- THE TASK: The reply should consist of the full listing, repeated word for word.

- DATA BLOCK:

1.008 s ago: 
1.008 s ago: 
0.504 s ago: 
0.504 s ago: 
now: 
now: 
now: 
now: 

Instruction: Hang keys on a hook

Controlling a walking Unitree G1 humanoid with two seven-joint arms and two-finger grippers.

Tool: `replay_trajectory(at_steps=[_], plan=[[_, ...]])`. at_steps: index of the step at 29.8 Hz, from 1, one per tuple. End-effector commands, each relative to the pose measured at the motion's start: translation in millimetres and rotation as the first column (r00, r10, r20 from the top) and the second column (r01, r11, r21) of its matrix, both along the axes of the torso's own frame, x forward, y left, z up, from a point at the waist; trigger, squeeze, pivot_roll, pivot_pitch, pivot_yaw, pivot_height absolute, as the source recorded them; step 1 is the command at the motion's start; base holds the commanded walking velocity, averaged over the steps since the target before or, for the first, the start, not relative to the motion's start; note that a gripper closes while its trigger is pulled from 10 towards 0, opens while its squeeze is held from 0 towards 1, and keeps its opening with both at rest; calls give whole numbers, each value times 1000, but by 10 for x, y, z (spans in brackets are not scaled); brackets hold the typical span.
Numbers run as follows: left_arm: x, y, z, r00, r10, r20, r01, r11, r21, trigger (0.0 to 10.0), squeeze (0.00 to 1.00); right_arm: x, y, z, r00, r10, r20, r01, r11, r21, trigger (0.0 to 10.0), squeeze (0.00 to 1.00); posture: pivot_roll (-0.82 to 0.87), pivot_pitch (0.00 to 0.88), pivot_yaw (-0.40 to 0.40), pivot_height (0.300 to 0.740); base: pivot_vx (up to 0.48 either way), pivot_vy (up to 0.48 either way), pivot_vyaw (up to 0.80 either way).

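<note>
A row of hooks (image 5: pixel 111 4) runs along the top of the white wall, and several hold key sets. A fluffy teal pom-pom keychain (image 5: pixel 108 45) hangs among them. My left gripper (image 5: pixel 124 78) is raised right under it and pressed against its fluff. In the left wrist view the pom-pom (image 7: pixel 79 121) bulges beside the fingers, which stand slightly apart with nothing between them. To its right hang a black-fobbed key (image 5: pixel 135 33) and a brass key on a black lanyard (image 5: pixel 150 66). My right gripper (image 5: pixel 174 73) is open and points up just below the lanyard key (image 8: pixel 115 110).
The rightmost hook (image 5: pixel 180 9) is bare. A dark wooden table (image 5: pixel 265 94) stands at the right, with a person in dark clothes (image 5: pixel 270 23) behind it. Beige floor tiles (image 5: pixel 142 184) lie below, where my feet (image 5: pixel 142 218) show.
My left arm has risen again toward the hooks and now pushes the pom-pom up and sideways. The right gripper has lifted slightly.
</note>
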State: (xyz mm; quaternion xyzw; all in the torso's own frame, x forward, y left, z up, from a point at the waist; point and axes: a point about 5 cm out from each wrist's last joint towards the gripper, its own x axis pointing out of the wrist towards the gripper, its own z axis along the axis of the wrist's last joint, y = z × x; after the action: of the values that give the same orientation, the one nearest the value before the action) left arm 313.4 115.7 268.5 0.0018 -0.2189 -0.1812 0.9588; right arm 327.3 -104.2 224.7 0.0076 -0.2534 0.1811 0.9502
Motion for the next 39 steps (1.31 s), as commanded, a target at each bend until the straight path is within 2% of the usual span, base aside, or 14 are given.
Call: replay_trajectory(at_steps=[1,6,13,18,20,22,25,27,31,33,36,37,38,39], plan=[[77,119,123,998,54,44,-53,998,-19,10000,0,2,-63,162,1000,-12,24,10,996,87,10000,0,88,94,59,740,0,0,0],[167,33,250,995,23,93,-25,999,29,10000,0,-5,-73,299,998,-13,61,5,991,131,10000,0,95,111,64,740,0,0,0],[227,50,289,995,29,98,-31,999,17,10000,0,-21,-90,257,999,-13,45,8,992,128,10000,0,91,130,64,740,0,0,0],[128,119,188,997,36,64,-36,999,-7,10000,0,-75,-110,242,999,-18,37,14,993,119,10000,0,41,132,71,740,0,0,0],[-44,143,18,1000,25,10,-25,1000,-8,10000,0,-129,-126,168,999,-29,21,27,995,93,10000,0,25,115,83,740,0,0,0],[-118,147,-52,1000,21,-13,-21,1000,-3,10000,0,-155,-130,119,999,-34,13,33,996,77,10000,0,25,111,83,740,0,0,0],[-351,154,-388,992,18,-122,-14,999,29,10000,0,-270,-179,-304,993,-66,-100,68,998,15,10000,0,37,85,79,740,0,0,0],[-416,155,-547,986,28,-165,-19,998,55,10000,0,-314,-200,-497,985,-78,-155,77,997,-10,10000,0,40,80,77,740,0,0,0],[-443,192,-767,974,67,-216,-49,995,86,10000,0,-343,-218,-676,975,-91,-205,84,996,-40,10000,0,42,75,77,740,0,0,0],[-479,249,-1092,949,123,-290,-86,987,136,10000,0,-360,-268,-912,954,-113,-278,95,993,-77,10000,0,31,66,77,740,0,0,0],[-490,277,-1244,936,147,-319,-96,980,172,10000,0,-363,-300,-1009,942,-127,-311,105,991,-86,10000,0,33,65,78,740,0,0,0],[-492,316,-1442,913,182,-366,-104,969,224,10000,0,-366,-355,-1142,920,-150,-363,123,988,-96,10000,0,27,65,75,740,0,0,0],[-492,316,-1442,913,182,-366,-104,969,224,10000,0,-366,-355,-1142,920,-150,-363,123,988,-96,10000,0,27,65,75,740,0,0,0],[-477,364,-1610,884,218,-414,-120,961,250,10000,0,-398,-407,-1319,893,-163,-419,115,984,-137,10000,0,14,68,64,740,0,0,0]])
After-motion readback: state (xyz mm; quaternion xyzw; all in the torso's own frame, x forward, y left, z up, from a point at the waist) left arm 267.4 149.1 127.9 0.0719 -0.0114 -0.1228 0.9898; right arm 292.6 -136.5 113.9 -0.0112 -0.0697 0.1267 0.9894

- TASK SOLUTION:
1.008 s ago: 
1.008 s ago: 
0.504 s ago: 
0.504 s ago: 
now: 
now: 
now: 
now: 

Instruction: Hang keys on a hook

Controlling a walking Unitree G1 humanoid with two seven-joint arms and two-finger grippers.

Tool: `replay_trajectory(at_steps=[_], plan=[[_, ...]])`. at_steps: index of the step at 29.8 Hz, from 1, one per tuple. End-effector commands, each relative to the pose measured at the motion's start: translation in millimetres and rotation as the first column (r00, r10, r20 from the top) and the second column (r01, r11, r21) of its matrix, both along the axes of the torso's own frame, x forward, y left, z up, from a point at the waist; trigger, squeeze, pivot_roll, pivot_pitch, pivot_yaw, pivot_height absolute, as the source recorded them; step 1 is the command at the motion's start; base holds the commanded walking velocity, averaged over the steps since the target before or, for the first, the start, not relative to the motion's start; note that a gripper closes while its trigger is pulled from 10 towards 0, opens while its squeeze is held from 0 towards 1, and keeps its opening with both at rest; calls give whole numbers, each value times 1000, but by 10 for x, y, z (spans in brackets are not scaled); brackets hold the typical span.
Numbers run as follows: left_arm: x, y, z, r00, r10, r20, r01, r11, r21, trigger (0.0 to 10.0), squeeze (0.00 to 1.00); right_arm: x, y, z, r00, r10, r20, r01, r11, r21, trigger (0.0 to 10.0), squeeze (0.00 to 1.00); posture: pivot_roll (-0.82 to 0.87), pivot_pitch (0.00 to 0.88), pivot_yaw (-0.40 to 0.40), pivot_height (0.300 to 0.740); base: pivot_vx (up to 0.48 either way), pivot_vy (up to 0.48 either way), pivot_vyaw (up to 0.80 either way).

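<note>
A row of hooks (image 5: pixel 111 4) runs along the top of the white wall, and several hold key sets. A fluffy teal pom-pom keychain (image 5: pixel 108 45) hangs among them. My left gripper (image 5: pixel 124 78) is raised right under it and pressed against its fluff. In the left wrist view the pom-pom (image 7: pixel 79 121) bulges beside the fingers, which stand slightly apart with nothing between them. To its right hang a black-fobbed key (image 5: pixel 135 33) and a brass key on a black lanyard (image 5: pixel 150 66). My right gripper (image 5: pixel 174 73) is open and points up just below the lanyard key (image 8: pixel 115 110).
The rightmost hook (image 5: pixel 180 9) is bare. A dark wooden table (image 5: pixel 265 94) stands at the right, with a person in dark clothes (image 5: pixel 270 23) behind it. Beige floor tiles (image 5: pixel 142 184) lie below, where my feet (image 5: pixel 142 218) show.
My left arm has risen again toward the hooks and now pushes the pom-pom up and sideways. The right gripper has lifted slightly.
</note>
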State: (xyz mm; quaternion xyzw; all in the torso's own frame, x forward, y left, z up, from a point at the waist; point and axes: a point about 5 cm out from each wrist's last joint towards the gripper, its own x axis pointing out of the wrist towards the gripper, its own z axis along the axis of the wrist's last joint, y = z × x; after the action: of the values that give the same orientation, the one nearest the value before the action) left arm 313.4 115.7 268.5 0.0018 -0.2189 -0.1812 0.9588; right arm 327.3 -104.2 224.7 0.0076 -0.2534 0.1811 0.9502
Motion for the next 39 steps (1.31 s), as commanded, a target at each bend until the straight path is within 2% of the usual span, base aside, or 14 are given.
Call: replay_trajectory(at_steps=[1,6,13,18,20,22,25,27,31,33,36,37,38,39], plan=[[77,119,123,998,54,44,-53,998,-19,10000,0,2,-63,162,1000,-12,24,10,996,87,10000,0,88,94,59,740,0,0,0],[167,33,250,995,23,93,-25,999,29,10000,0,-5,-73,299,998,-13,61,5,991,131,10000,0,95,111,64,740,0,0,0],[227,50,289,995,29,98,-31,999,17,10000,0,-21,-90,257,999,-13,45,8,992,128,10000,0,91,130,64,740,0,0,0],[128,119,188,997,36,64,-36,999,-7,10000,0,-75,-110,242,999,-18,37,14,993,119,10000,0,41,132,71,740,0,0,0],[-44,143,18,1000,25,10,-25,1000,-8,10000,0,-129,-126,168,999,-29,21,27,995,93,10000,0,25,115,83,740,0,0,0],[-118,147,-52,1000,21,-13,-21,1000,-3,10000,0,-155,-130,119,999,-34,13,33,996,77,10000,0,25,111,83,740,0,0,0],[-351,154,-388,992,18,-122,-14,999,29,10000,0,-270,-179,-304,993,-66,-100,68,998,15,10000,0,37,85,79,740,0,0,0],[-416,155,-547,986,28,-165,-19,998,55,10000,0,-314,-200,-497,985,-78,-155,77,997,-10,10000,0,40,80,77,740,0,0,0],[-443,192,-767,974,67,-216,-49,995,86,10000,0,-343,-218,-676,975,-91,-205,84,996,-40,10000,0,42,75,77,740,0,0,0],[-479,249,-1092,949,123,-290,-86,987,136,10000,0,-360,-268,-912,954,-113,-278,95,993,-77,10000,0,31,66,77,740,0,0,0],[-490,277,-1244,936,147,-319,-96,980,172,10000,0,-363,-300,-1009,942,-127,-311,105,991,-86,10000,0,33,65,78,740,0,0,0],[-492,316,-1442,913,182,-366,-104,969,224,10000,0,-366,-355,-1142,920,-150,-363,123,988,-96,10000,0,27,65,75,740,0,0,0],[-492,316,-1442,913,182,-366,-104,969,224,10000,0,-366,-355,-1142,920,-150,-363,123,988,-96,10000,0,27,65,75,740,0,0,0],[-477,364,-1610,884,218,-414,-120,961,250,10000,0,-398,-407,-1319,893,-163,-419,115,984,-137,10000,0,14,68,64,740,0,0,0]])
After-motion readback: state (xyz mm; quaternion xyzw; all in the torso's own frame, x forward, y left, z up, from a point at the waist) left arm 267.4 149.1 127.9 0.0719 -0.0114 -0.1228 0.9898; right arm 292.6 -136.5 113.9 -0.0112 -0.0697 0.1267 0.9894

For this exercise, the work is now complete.